\name{TaylorDiagram}
\alias{TaylorDiagram}
\title{Taylor Diagram for model evaluation with conditioning}
\usage{
  TaylorDiagram(mydata, obs = "obs", mod = "mod", group =
  NULL, type = "default", normalise = FALSE, cols =
  "brewer1", rms.col = "darkgoldenrod", cor.col = "black",
  arrow.lwd = 3, key = TRUE, key.title = group, key.columns
  = 1, key.pos = "bottom", strip = TRUE, auto.text = TRUE,
  ...)
}
\arguments{
  \item{mydata}{A data frame minimally containing a column
  of observations and a column of predictions.}

  \item{obs}{A column of observations with which the
  predictions (\code{mod}) will be compared.}

  \item{mod}{A column of model predictions.
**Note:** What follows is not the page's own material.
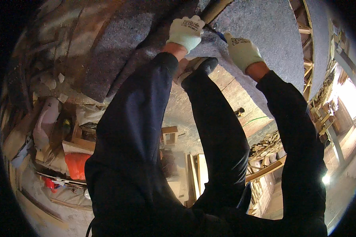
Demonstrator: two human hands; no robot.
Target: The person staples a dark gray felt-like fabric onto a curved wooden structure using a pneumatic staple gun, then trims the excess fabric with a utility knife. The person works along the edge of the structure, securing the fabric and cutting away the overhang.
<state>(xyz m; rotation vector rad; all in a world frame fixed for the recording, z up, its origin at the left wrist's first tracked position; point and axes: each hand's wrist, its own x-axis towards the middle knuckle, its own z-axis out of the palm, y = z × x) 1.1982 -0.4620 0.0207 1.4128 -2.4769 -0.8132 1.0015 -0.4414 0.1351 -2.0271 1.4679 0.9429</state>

Note,
  \code{mod} can be of length 2 i.e. two lots of model
  predictions. If two sets of predictions are are present
  e.g. \code{mod = c("base", "revised")}, then arrows are
  shown on the Taylor Diafram which show the change in
  model performance in going from the first to the second.
  This is useful where, for example, there is interest in
  comparing how one model run compares with another using
  different assumptions e.g. input data or model set up.
  See examples below.}

  \item{group}{The \code{group} column is used to
  differentiate between different models and can be a
  factor or character. The total number of models compared
  will be equal to the number of unique values of
  \code{group}.}

  \item{type}{\code{type} determines how the data are split
  i.e. conditioned, and then plotted. The default is will
  produce a single plot using the entire data. Type can be
  one of the built-in types as detailed in \code{cutData}
  e.g. "season", "year", "weekday" and so on. For example,
  \code{type = "season"} will produce four plots --- one
  for each season.

  It is also possible to choose \code{type} as another
  variable in the data frame. If that variable is numeric,
  then the data will be split into four quantiles (if
  possible) and labelled accordingly. If type is an
  existing character or factor variable, then those
  categories/levels will be used directly. This offers
  great flexibility for understanding the variation of
  different variables and how they depend on one another.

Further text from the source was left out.